### The task
Reproduce verbatim, line by line, everything from the line containing "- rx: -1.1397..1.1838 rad" to the last line of the listing below; add nothing.

Start of Block

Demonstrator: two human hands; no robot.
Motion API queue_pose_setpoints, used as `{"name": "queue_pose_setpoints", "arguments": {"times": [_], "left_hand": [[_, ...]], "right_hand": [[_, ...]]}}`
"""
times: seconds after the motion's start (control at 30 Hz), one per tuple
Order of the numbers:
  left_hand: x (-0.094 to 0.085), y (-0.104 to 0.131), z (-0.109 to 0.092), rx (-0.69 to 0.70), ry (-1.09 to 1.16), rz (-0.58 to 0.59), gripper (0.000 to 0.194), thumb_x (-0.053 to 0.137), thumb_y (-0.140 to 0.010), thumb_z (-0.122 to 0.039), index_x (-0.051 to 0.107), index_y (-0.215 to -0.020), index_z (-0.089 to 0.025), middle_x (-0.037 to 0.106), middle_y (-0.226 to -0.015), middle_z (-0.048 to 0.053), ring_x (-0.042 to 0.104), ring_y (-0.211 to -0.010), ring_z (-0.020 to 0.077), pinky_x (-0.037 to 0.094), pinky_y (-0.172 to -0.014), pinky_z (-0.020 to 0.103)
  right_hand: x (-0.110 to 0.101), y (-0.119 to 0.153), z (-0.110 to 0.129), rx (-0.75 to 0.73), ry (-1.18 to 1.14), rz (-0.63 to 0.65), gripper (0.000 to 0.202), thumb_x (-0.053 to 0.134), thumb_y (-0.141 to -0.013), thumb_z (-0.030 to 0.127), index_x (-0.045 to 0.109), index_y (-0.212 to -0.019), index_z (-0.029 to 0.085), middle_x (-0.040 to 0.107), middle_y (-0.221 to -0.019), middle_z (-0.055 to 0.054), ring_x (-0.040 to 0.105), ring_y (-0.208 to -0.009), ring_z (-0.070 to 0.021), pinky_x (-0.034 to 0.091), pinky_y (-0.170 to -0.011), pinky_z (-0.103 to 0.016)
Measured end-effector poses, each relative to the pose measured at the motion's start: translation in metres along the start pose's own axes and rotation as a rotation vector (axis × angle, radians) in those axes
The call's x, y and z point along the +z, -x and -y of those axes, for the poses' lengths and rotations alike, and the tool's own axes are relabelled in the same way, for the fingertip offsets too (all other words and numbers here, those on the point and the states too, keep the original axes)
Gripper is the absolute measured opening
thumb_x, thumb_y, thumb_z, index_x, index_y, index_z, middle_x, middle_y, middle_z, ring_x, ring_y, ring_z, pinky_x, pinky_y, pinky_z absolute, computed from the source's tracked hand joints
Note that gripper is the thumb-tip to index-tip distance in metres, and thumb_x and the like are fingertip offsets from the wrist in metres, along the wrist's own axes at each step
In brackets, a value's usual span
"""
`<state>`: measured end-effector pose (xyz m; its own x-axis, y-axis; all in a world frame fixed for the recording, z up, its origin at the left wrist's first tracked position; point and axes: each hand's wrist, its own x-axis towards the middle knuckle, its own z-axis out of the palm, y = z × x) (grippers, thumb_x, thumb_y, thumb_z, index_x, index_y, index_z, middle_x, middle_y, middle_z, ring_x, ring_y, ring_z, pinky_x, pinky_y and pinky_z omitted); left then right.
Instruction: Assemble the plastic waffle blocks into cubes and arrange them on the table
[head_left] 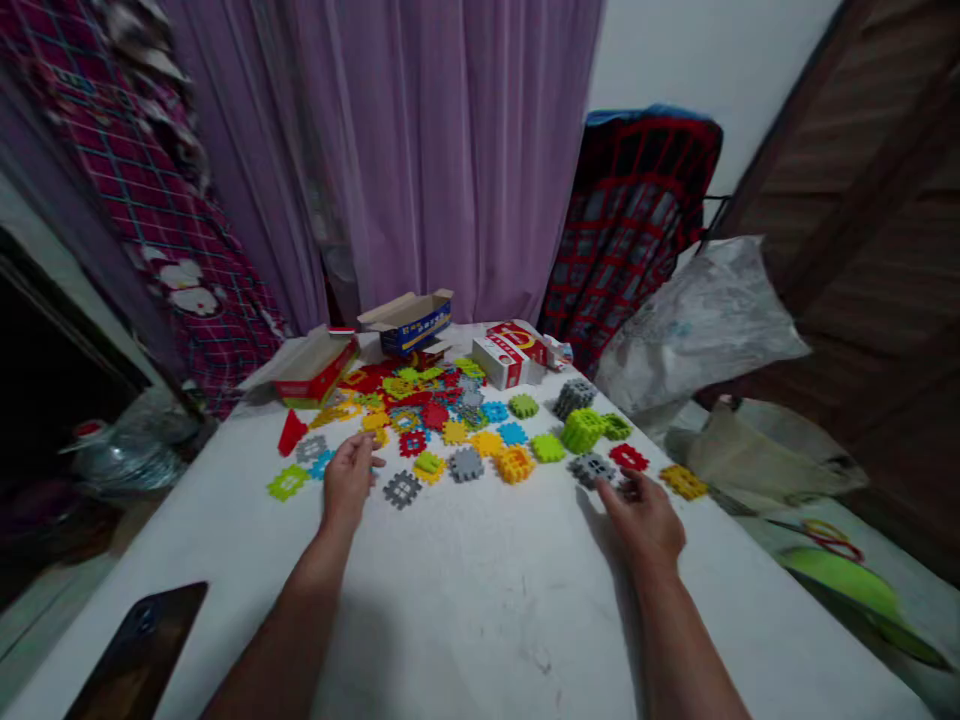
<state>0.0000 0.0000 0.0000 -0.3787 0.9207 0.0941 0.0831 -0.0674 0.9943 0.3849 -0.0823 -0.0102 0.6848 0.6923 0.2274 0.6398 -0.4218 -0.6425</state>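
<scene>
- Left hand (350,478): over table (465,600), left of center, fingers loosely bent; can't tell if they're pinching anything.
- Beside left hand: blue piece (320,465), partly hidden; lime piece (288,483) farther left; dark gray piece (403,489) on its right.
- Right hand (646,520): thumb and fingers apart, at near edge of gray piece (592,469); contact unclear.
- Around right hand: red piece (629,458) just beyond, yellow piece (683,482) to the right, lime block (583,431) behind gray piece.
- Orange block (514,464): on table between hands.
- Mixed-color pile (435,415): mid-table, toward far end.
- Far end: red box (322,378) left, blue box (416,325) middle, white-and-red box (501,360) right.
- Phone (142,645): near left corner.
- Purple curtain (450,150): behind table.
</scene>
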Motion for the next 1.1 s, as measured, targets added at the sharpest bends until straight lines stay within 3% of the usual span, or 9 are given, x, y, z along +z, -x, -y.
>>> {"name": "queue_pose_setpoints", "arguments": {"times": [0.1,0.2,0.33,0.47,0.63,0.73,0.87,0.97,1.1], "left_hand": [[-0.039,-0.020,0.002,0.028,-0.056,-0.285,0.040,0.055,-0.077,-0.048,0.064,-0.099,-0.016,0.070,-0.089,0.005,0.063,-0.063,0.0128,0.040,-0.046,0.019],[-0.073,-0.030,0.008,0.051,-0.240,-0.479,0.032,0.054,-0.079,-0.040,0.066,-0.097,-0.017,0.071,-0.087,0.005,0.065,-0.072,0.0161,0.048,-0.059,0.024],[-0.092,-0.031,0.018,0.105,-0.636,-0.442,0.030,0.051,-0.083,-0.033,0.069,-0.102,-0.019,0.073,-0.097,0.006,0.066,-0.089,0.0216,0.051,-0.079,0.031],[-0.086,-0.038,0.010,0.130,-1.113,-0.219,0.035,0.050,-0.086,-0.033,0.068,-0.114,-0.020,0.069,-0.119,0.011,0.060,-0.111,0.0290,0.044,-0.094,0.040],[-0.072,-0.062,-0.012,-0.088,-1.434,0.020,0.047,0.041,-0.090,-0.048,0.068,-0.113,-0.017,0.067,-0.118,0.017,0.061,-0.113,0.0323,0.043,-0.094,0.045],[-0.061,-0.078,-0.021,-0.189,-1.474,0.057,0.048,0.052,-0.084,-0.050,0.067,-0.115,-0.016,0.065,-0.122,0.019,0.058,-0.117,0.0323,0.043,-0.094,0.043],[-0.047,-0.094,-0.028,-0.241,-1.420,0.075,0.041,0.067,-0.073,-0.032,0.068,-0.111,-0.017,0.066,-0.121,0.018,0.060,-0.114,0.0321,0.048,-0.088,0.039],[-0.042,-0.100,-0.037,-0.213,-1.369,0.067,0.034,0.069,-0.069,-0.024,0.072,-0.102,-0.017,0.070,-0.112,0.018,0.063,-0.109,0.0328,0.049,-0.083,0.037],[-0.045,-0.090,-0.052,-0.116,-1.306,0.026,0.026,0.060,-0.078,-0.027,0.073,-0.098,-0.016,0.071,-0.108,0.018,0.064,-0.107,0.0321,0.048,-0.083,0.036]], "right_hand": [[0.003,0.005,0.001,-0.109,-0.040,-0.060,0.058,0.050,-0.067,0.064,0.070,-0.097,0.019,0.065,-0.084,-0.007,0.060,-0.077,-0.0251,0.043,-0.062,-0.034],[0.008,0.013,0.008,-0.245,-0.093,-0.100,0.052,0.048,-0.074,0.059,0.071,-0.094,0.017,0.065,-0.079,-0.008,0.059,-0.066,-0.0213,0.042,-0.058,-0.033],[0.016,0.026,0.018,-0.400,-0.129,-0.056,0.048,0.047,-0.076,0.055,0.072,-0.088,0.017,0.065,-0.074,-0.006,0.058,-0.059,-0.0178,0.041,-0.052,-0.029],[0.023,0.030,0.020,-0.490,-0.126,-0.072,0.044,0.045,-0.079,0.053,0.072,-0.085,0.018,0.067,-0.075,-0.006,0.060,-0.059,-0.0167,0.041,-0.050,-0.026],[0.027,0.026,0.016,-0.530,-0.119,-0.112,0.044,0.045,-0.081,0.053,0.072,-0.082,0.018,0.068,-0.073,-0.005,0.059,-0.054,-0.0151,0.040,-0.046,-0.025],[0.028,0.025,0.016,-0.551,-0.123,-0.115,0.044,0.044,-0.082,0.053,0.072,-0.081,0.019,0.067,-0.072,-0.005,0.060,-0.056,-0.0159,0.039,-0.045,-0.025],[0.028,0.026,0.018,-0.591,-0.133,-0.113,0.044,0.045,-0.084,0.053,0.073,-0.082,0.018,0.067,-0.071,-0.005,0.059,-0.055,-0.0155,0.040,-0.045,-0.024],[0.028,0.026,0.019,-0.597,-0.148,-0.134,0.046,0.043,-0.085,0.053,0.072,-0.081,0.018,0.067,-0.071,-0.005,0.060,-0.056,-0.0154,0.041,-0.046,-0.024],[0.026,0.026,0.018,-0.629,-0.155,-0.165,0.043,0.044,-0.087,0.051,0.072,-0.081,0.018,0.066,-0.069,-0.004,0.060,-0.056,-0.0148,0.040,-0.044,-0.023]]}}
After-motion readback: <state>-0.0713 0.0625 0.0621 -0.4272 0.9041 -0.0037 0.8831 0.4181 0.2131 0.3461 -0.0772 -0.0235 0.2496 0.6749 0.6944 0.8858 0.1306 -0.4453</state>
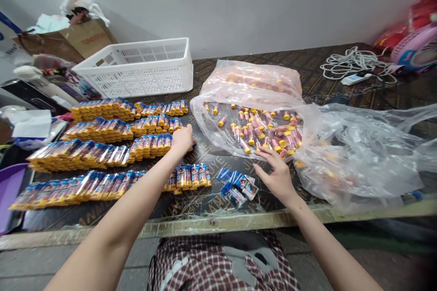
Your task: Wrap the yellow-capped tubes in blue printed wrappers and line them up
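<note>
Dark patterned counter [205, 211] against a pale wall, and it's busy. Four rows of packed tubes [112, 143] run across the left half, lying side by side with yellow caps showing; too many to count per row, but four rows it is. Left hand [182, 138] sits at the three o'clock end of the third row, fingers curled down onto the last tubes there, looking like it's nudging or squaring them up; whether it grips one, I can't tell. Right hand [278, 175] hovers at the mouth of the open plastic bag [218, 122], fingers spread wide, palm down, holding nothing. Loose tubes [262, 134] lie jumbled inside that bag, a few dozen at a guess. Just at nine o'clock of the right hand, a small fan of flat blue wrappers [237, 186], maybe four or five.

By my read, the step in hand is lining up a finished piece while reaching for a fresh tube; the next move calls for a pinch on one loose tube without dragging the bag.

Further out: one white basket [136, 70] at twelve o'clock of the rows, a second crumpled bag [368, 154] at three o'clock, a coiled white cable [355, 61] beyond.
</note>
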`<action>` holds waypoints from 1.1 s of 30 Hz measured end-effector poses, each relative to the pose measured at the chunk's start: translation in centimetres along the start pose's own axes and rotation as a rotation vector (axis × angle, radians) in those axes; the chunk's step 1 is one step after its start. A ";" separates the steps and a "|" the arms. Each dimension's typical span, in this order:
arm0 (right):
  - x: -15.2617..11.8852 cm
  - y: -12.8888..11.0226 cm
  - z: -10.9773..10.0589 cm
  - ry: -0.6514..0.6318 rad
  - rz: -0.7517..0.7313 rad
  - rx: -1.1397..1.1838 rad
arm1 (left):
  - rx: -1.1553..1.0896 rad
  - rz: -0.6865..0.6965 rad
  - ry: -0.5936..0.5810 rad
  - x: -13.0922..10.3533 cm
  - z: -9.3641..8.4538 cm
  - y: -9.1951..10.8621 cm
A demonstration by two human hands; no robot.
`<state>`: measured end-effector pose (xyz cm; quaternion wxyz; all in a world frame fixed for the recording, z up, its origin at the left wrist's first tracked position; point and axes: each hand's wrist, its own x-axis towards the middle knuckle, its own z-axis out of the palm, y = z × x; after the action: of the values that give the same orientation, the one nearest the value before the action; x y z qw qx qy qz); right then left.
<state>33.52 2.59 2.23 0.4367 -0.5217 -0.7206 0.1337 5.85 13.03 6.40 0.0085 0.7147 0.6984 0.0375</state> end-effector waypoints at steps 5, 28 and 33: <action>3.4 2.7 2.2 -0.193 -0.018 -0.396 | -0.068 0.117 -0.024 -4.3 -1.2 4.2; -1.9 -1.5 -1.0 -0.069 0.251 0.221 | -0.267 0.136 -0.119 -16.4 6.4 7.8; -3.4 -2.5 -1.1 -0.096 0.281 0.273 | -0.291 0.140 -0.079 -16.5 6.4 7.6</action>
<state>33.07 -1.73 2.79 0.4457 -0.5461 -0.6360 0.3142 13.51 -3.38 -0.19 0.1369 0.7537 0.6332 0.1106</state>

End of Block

### Solved exercise
  - rx: -1.1397..1.1838 rad
arm1 (left):
  - rx: -1.1553..1.0896 rad
  - rz: -0.6865..0.6965 rad
  - ry: -0.5936..0.5810 rad
  - x: -13.0922..10.3533 cm
  - z: -9.3641..8.4538 cm
  - y: -9.1951..10.8621 cm
A demonstration by two human hands; no robot.
`<state>`: measured end-effector pose (xyz cm; quaternion wxyz; all in a world frame fixed for the recording, z up, its origin at the left wrist's first tracked position; point and axes: each hand's wrist, its own x-axis towards the middle knuckle, its own z-axis out of the palm, y = z × x; after the action: of the values that give the same orientation, the one nearest the value before the action; x y z qw qx qy qz); right then left.
<state>33.52 2.59 2.23 0.4367 -0.5217 -0.7206 0.1337 5.85 13.03 6.40 0.0085 0.7147 0.6984 0.0375</state> end-effector waypoints at steps 5, 28 and 33: <action>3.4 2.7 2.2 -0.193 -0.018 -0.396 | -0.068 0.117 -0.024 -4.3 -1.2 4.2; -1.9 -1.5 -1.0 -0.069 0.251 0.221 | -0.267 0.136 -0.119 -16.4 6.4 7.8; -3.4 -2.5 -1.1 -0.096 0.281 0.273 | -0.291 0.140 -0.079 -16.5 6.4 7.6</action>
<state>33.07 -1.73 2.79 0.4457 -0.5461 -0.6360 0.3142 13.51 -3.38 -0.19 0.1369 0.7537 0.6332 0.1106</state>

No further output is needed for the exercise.